*Exercise*: Please copy out all lines of the entries that contain the word "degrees".

*Information supplied*:
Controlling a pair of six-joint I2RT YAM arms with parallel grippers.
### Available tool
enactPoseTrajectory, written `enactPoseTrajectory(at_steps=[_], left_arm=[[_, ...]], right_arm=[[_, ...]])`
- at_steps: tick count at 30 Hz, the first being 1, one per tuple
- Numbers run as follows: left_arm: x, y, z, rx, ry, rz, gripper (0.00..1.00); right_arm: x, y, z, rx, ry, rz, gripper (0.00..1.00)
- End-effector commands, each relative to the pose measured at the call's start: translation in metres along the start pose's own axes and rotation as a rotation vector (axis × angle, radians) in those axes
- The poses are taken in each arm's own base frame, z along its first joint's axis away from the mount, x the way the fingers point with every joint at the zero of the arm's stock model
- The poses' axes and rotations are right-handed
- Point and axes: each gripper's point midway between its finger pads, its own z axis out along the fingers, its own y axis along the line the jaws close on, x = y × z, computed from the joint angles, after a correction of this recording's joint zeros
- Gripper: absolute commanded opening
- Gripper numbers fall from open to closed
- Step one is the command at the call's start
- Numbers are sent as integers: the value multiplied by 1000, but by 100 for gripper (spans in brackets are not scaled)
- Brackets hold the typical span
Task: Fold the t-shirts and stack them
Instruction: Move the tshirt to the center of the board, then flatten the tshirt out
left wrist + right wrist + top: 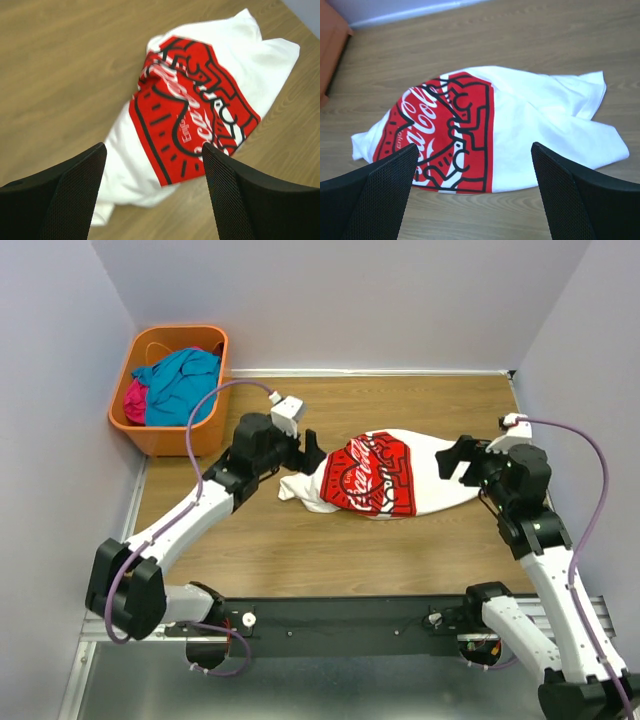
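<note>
From above, your white shirt lies bunched on the desk between the 2 arms, so each can reach an end; the teal shirt and magenta shirt wait in the basket. Left wrist: left gripper gapes empty over it. Right wrist: right gripper likewise.

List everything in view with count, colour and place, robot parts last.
crumpled cloth t-shirt with a red printed front: 1, white and red, mid-table between the grippers
teal-blue cloth t-shirt: 1, teal, bundled in the basket
magenta cloth t-shirt: 1, magenta, at the basket's left side, partly under the teal one
orange plastic basket: 1, orange, far left corner
wooden table: 1, brown, under the arms
left gripper: 1, black, open, at the shirt's left end
right gripper: 1, black, open, at the shirt's right end
</note>
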Motion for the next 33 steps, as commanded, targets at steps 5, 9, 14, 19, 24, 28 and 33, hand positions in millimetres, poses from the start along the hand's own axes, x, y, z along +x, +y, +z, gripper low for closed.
enactPoseTrajectory(at_steps=[5, 9, 14, 19, 24, 28, 33], left_arm=[[50, 11, -17, -151, -3, -301, 84], [88, 31, -20, -284, 53, -416, 85], [133, 60, -21, -395, 114, -548, 85], [149, 78, -17, -433, 118, -579, 85], [168, 81, -4, -419, 189, -589, 85], [180, 84, 2, -423, 223, -588, 85], [183, 83, 8, -403, 231, -585, 76]], right_arm=[[51, 1, 41, 8, 255, 71, 100], [95, 6, 62, -32, 445, 115, 92], [129, 18, 69, -90, 586, 182, 88], [139, 3, 69, -30, 595, 133, 89], [160, -6, 69, 11, 649, 141, 88], [173, -6, 65, 10, 687, 160, 88], [186, -16, 67, 52, 718, 133, 88]])
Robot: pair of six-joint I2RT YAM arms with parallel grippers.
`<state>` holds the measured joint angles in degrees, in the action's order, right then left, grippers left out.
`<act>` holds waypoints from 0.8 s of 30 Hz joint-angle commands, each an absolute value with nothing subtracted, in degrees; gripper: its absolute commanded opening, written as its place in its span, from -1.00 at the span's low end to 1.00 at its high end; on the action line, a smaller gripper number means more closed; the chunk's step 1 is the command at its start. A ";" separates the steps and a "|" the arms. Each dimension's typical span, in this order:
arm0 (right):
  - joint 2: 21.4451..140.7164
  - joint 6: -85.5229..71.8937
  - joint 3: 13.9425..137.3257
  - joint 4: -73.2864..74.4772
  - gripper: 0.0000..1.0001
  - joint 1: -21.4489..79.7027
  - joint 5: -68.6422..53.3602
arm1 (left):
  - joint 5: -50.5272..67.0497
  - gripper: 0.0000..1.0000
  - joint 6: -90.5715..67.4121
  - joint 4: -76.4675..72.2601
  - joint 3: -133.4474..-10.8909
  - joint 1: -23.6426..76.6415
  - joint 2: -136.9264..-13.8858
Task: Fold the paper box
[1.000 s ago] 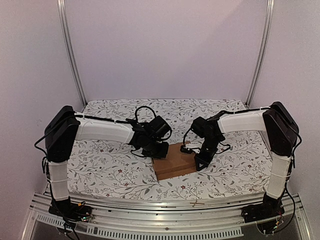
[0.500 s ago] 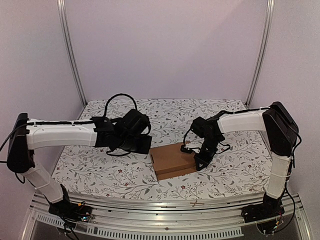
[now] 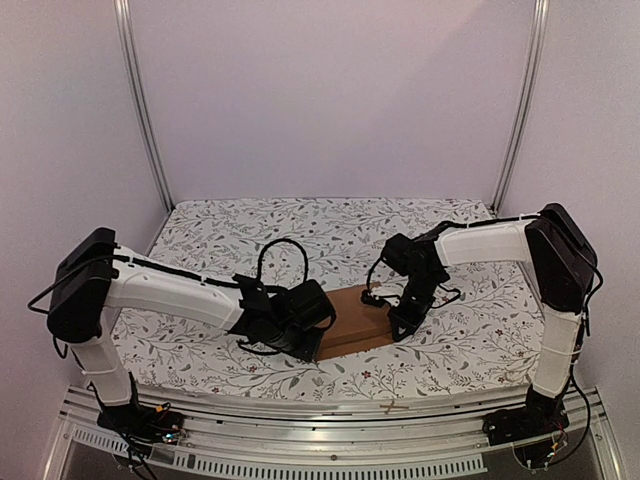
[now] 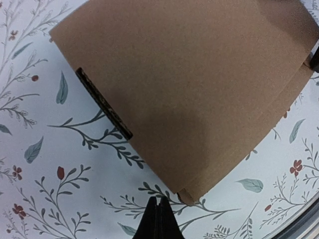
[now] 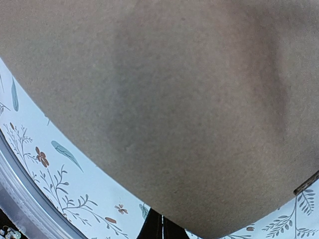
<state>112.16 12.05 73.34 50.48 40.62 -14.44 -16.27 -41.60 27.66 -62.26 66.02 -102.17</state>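
A: Seen from above, where is the paper box (image 3: pixel 352 318)?

B: It lies flat a little below the middle of the frame, between the two arms. The left gripper (image 3: pixel 318 338) is low at its lower left corner and the right gripper (image 3: pixel 400 328) is at its right edge. That view does not settle whether either one touches the cardboard.

A: Can that view tell how the jaws stand?

B: No, the fingers are too small and dark there. The left wrist camera shows it. Its two fingertips (image 4: pixel 158 219) meet in a single point at the bottom centre of the frame, closed on nothing. They are over the cloth (image 3: pixel 450 350), just short of the box's nearest corner.

A: And the right one?

B: In its wrist view, brown cardboard fills nearly the whole frame. The dark tips at the bottom edge are pressed together, with nothing visible between them, right at the box's rim.

A: Does anything else show only from the wrists?

B: There is a dark narrow slot (image 4: pixel 103 103) along the box's left side, at the left of the left wrist frame.

A: What about the surroundings?

B: The cloth is white, printed with grey-green leaves and small red flowers. Behind it is a plain pale wall (image 3: pixel 330 100), with two metal posts (image 3: pixel 140 110) at the upper left and upper right. A metal rail (image 3: pixel 330 412) runs along the bottom.
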 commanded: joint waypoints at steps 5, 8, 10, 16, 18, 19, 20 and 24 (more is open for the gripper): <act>117.67 11.78 70.64 45.37 -0.94 41.03 -8.61 | -15.54 -1.00 -40.96 27.09 -67.20 67.32 -106.75; 117.76 11.95 70.74 45.48 -0.94 41.03 -8.78 | -15.12 -1.00 -41.03 27.29 -67.54 67.32 -107.04; 117.86 11.94 70.80 45.49 -0.93 41.01 -8.85 | -14.93 -1.00 -41.47 28.14 -67.54 67.39 -106.93; 117.81 11.96 70.75 45.70 -0.93 40.90 -8.83 | -15.22 -1.00 -43.93 30.39 -65.25 68.72 -104.17; 117.91 12.02 70.85 45.70 -0.93 40.80 -8.92 | -15.50 -1.00 -44.23 30.62 -65.41 69.28 -103.96; 117.99 11.97 70.84 45.70 -0.93 40.79 -8.96 | -15.64 -1.00 -44.32 30.67 -65.66 69.46 -104.04; 118.07 11.99 70.91 45.70 -0.93 40.85 -9.05 | -15.69 -1.00 -44.30 30.67 -65.92 69.51 -104.18; 118.22 12.03 70.94 45.78 -0.93 40.81 -9.03 | -15.74 -1.00 -44.00 30.52 -67.14 69.61 -105.44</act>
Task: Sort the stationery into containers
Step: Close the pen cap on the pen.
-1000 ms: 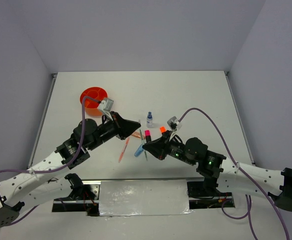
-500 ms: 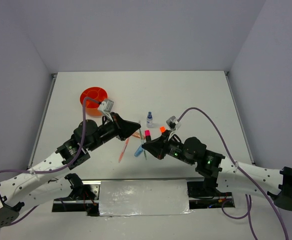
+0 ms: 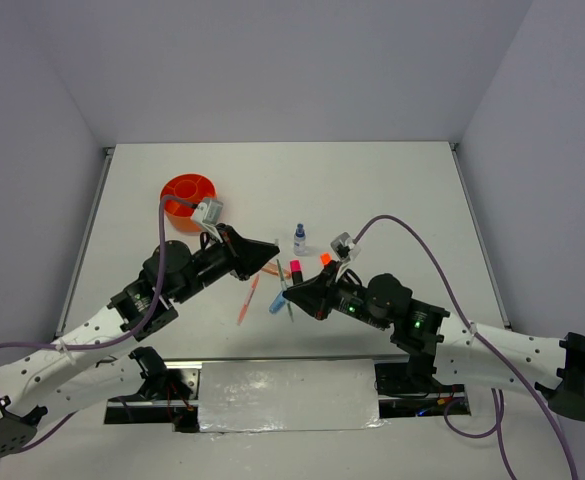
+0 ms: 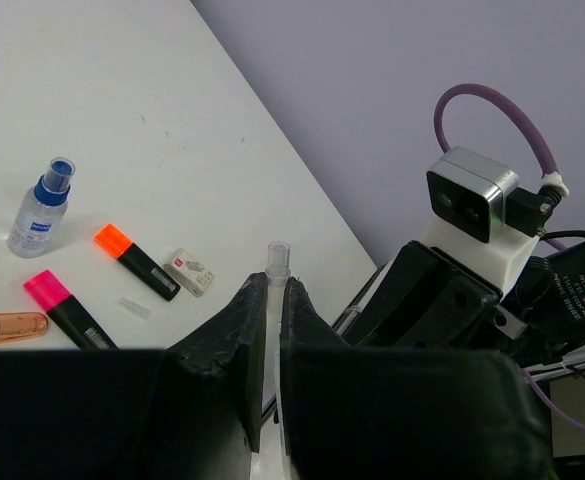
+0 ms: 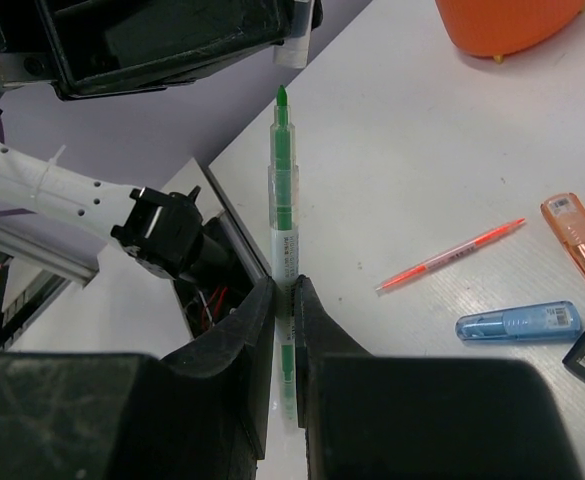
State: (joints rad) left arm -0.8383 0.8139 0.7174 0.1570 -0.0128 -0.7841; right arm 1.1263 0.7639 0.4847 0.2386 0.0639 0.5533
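Note:
My left gripper (image 4: 275, 283) is shut on a clear pen cap (image 4: 277, 262) that pokes out past its fingertips. A green pen (image 5: 285, 200) with a clear barrel and bare tip sticks up out of my right gripper (image 5: 283, 283), which is shut on it. In the top view the left gripper (image 3: 275, 249) and right gripper (image 3: 289, 292) hover close together above the stationery, tips nearly facing. The orange container cup (image 3: 189, 195) stands back left. On the table lie a blue-capped bottle (image 4: 40, 207), orange highlighter (image 4: 137, 261), pink highlighter (image 4: 67, 309), white eraser (image 4: 189, 271), thin orange pen (image 5: 450, 255) and blue marker (image 5: 517, 322).
A translucent orange item (image 5: 577, 240) lies beside the blue marker. A small clear piece (image 4: 134, 308) rests near the pink highlighter. The table's near edge with the arm bases and a metal plate (image 3: 287, 395) runs just behind the grippers.
Both arms have drifted slightly to the left while keeping their grips. The items on the table have not moved.

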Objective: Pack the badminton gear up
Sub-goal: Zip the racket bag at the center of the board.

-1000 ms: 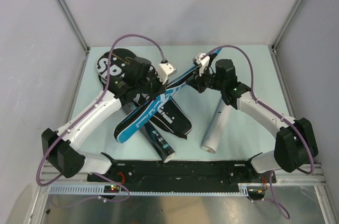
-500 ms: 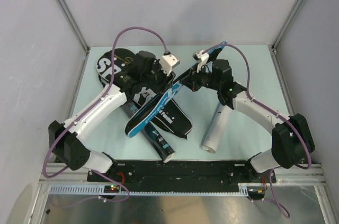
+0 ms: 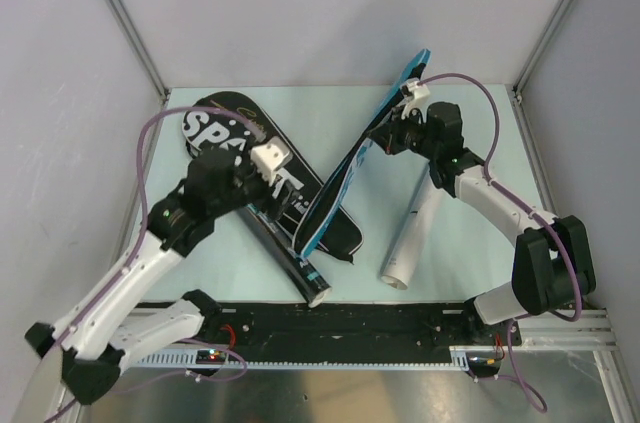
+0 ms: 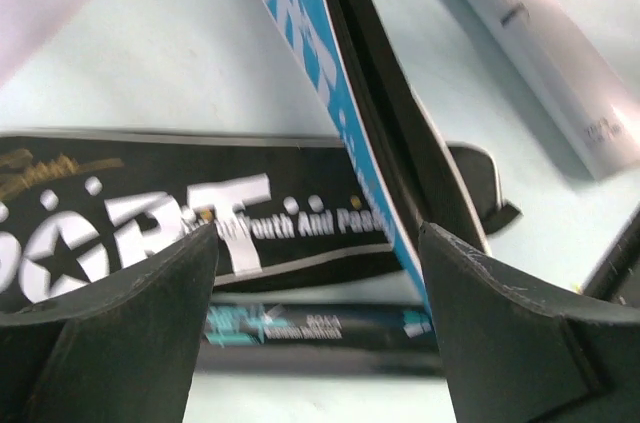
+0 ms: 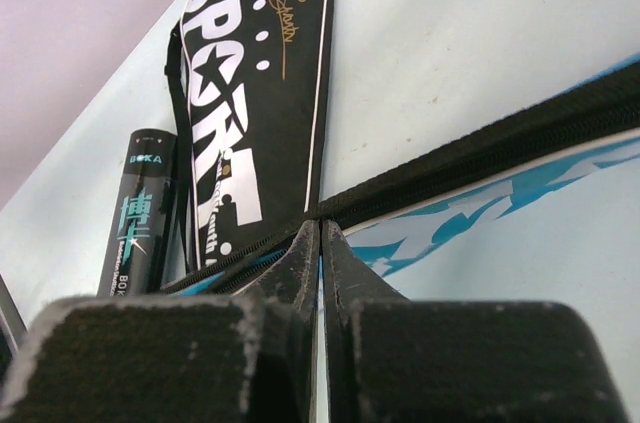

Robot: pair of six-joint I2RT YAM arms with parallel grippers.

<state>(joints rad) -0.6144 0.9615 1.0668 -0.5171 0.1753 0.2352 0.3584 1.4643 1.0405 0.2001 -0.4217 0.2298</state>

*Solution below*:
`<state>` holds the measured joint angles in degrees, in the action's order, right then left, grippers left out.
`<act>` holds waypoints from 0.8 s of 30 Hz joint-angle commands, each an absolute value with nothing subtracted, in degrees; gripper: its absolute commanded opening, written as its place in its span, from -1.00 at the span's low end to 1.00 at its high end; on the action line, a smaller gripper number means more closed; the chunk's step 1 is the command at its start. A ";" separates the steps and a "|" the arms. Each dimension's typical span, in this order:

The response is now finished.